- **Exercise aim**:
In the following listing, find the lines containing "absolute" and report them.

- **Material provided**:
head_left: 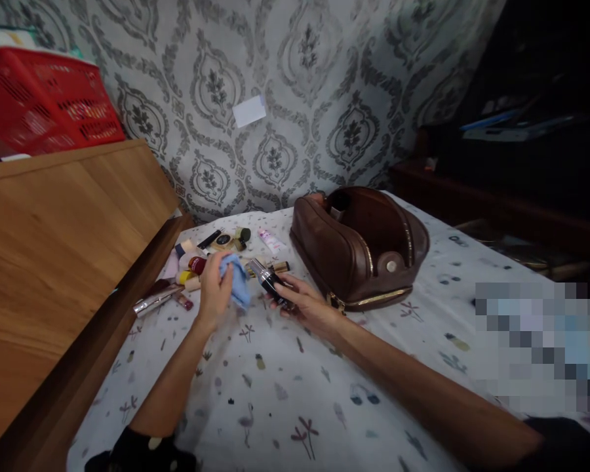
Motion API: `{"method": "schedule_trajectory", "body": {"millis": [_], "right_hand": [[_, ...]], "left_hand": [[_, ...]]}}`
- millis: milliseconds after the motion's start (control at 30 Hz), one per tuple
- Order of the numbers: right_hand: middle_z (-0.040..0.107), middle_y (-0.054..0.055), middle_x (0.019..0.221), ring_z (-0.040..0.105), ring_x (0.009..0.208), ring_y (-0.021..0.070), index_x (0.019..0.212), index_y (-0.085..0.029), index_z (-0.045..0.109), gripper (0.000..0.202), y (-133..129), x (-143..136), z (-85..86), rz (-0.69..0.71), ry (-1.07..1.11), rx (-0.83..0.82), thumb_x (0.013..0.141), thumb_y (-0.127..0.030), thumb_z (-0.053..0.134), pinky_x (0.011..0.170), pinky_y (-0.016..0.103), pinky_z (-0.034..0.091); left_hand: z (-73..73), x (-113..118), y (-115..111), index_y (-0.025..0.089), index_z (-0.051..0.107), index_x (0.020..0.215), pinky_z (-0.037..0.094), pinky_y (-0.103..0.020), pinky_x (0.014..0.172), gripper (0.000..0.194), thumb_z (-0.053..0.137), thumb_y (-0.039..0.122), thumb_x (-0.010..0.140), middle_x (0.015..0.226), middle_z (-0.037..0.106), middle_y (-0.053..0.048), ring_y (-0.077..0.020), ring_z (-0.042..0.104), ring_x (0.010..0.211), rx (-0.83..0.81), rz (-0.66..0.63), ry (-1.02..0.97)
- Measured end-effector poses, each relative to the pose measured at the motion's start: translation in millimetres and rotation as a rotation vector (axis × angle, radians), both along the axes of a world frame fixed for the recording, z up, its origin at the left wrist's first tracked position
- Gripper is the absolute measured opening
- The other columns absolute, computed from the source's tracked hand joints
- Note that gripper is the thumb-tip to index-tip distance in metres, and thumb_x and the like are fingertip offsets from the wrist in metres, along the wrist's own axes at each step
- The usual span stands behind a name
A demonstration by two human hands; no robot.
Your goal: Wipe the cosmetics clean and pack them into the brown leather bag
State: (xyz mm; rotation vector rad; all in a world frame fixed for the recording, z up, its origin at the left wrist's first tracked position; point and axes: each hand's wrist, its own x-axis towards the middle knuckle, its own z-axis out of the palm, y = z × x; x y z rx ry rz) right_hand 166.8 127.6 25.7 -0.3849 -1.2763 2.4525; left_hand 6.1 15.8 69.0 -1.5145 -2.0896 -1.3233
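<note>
My left hand (215, 288) is closed on a light blue cloth (240, 283), which hangs down from the fingers. In my right hand (302, 300) is a black bottle with a silver cap (266, 278), tilted so that its cap points up and left toward the cloth. A small gap shows between cloth and bottle. Just right of the bottle stands a brown leather toiletry bag (324, 252), unzipped, with a dark item (338, 204) inside it. Beyond and left of my left hand lie several cosmetics, among them a silver tube (158, 300) and a pink-and-white tube (269, 240).
A patterned white sheet (255, 400) covers the surface under my hands. Along the left runs a wooden board (69, 242), with a red plastic basket (54, 98) above it. A patterned wall (295, 131) closes off the back, and dark furniture (491, 183) stands at right.
</note>
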Motion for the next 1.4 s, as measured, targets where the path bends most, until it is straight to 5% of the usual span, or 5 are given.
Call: {"method": "schedule_trajectory", "body": {"millis": [233, 567, 1000, 1233, 1400], "right_hand": [[0.062, -0.001, 0.075, 0.055, 0.057, 0.0100, 0.100, -0.020, 0.057, 0.050, -12, 12, -7.9, 0.084, -0.017, 0.095, 0.068, -0.051, 0.081, 0.042, 0.020, 0.025], [0.064, -0.001, 0.084, 0.057, 0.065, 0.0124, 0.109, -0.019, 0.060, 0.033, -9, 14, -16.6, -0.034, -0.082, 0.767, 0.079, -0.032, 0.069, 0.064, 0.028, 0.046], [0.072, 0.010, 0.078, 0.061, 0.056, 0.0126, 0.091, -0.014, 0.063, 0.031, -20, 18, -5.0, 0.334, 0.034, -0.197, 0.083, -0.043, 0.069, 0.041, 0.020, 0.030], [0.071, 0.005, 0.086, 0.066, 0.078, 0.0153, 0.100, -0.019, 0.066, 0.030, -21, 14, -6.0, 0.120, 0.044, -0.225, 0.076, -0.031, 0.079, 0.066, 0.025, 0.048], [0.070, -0.001, 0.095, 0.064, 0.087, 0.0164, 0.101, -0.027, 0.066, 0.028, -20, 11, -9.6, -0.078, 0.078, -0.317, 0.076, -0.032, 0.077, 0.072, 0.027, 0.049]], "left_hand": [[-27.8, 17, 10, 0.020, 0.060, 0.099, 0.045, -0.032, 0.086, 0.030, 0.038, 0.040, 0.100, 0.094, 0.063, -0.005, -0.0191, 0.059, 0.092, -0.163, -0.302, -0.088], [-33.5, 12, 6, 0.021, 0.043, 0.069, 0.034, -0.027, 0.062, 0.036, 0.038, 0.038, 0.100, 0.061, 0.049, 0.003, -0.0136, 0.047, 0.059, -0.283, -0.198, -0.072], [-24.1, 24, -6, 0.020, 0.058, 0.084, 0.044, -0.030, 0.069, 0.042, 0.034, 0.051, 0.100, 0.064, 0.054, 0.001, -0.0158, 0.054, 0.065, -0.099, -0.214, -0.170], [-34.7, 34, 0, 0.025, 0.050, 0.127, 0.044, -0.035, 0.103, 0.044, 0.030, 0.054, 0.101, 0.127, 0.060, -0.008, -0.0202, 0.055, 0.119, -0.006, -0.036, -0.491], [-50.3, 49, 3, 0.023, 0.023, 0.151, 0.036, -0.045, 0.115, 0.077, 0.060, 0.052, 0.090, 0.152, 0.038, -0.015, -0.0287, 0.038, 0.141, -0.169, -0.253, -0.444]]}}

- **Answer section**:
- Gripper is the absolute measured opening
- The other columns absolute, computed from the source's tracked hand joints

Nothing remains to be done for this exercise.